The Impact of Elder-friendly Care on Infection and Delirium following Acute Care Surgery

Author(s):
Shelly Jun; Jayna Holroyd-Leduc; Diana Rucker; Rachel Khadaroo

Background:

Post-operative infections are common and universally expensive complications in surgical patients. Older adults, in particular, are especially vulnerable to postoperative complications, and may be at a higher risk for developing subsequent neurological complications due to infection. The aim of this analysis was to: (1) examine the association between postoperative infection and delirium among older patients recovering from emergency abdominal surgery; and (2) explore the impact of Elder-friendly Approaches to the Surgical Environment (EASE) interventions on postoperative infection and delirium complications.

Hypothesis:

We hypothesize that elder-friendly interventions will decrease post-operative infectious complications and delirium in older patients having emergency surgery.

Methods:

We conducted a prospective before-and-after study at a tertiary care hospital. Older patients, ≥ 65 years old, who preoperatively required assistance with less than 3 activities of daily living and were admitted for acute care surgery were eligible. We excluded patients who were transferred from other medical services, underwent elective or trauma surgery cases.
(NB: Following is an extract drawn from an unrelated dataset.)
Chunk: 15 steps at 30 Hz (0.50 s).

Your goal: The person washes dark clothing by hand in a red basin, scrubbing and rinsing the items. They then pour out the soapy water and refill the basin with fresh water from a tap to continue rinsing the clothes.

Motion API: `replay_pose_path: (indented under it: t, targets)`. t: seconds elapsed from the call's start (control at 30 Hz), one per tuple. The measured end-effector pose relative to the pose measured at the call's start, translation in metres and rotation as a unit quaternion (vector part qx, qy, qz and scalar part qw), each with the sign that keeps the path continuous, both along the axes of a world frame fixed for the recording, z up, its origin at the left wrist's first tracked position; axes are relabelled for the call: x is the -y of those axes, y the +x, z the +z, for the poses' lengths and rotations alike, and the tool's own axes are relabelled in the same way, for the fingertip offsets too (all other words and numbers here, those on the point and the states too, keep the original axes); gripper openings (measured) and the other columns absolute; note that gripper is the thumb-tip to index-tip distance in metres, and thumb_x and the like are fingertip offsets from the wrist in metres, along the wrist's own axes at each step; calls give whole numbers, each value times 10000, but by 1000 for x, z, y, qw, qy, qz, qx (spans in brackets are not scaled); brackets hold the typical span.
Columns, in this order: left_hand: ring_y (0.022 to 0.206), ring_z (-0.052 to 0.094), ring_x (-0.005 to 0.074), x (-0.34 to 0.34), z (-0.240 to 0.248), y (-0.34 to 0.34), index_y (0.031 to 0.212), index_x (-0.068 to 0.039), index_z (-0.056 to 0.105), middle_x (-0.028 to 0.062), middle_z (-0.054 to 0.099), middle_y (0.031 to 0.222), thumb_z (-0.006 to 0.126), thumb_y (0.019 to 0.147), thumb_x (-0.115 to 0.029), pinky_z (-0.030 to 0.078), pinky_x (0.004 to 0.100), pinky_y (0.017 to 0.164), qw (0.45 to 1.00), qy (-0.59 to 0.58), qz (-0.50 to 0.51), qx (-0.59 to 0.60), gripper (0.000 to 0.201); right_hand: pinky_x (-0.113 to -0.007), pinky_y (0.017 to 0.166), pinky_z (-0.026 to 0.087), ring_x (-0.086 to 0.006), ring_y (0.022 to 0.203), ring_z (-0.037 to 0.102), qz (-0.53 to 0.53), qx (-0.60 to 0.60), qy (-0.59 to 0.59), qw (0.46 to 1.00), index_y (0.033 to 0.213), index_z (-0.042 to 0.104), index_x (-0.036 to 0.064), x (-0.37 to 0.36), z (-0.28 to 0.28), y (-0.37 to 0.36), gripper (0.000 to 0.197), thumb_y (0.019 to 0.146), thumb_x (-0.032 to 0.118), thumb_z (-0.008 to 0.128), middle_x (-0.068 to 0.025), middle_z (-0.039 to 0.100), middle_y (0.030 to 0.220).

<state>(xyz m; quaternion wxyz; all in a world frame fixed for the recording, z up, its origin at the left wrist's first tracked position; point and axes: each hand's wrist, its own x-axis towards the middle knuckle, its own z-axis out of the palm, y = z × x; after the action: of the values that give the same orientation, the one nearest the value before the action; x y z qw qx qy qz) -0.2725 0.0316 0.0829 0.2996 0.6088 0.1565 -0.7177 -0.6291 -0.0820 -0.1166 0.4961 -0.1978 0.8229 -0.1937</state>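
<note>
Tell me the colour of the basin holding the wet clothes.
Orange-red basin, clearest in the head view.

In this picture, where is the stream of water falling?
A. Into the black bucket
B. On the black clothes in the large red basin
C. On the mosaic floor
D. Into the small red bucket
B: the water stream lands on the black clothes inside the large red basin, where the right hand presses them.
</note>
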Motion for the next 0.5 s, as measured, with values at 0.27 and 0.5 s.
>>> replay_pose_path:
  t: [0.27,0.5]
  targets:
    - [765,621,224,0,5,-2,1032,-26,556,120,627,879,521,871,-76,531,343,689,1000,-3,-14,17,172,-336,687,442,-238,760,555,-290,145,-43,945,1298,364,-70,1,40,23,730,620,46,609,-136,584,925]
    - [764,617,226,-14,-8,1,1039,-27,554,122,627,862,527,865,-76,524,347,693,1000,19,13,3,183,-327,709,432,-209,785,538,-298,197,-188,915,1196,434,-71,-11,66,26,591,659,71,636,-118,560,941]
In this analysis, we report on patients who received: (i) standard care; or (ii) EASE interventions.  Surgical complications were determined using the Clavian-Dindo Classification. Associations were explored with the Chi-square test (two-sided; p< 0.05).  All analyses were performed using STATA 14.0.

Results:

A total of 293 patients (mean age=75.6 years, 49% female; n=153 control) were recruited at the EASE intervention site. Postoperatively, 9.2% of these patients developed a surgical-site infection (SSI) and 19.5% delirium. There was an association, nearing statistical significance, between SSI and delirium complications (OR 1.9; 95% CI 0.90-3.9, p=0.06). Moreover, the EASE intervention, which was a multi-faceted quality improvement initiative that integrated a geriatrician to the surgical team and early mobilization practices, was significantly associated with a decrease in organ/space surgical site infection (p=0.04) and delirium (p=0.006).

Conclusions:

Older patients having acute care surgery are highly vulnerable to postoperative complications, and subsequent functional decline or death. Post-operative infections in particular pose a serious threat to older patients who may develop major neurological sequela, such as delirium. Targeted elder-friendly approaches to recovery may reduce postoperative complications among older patients and mitigate its downstream effects.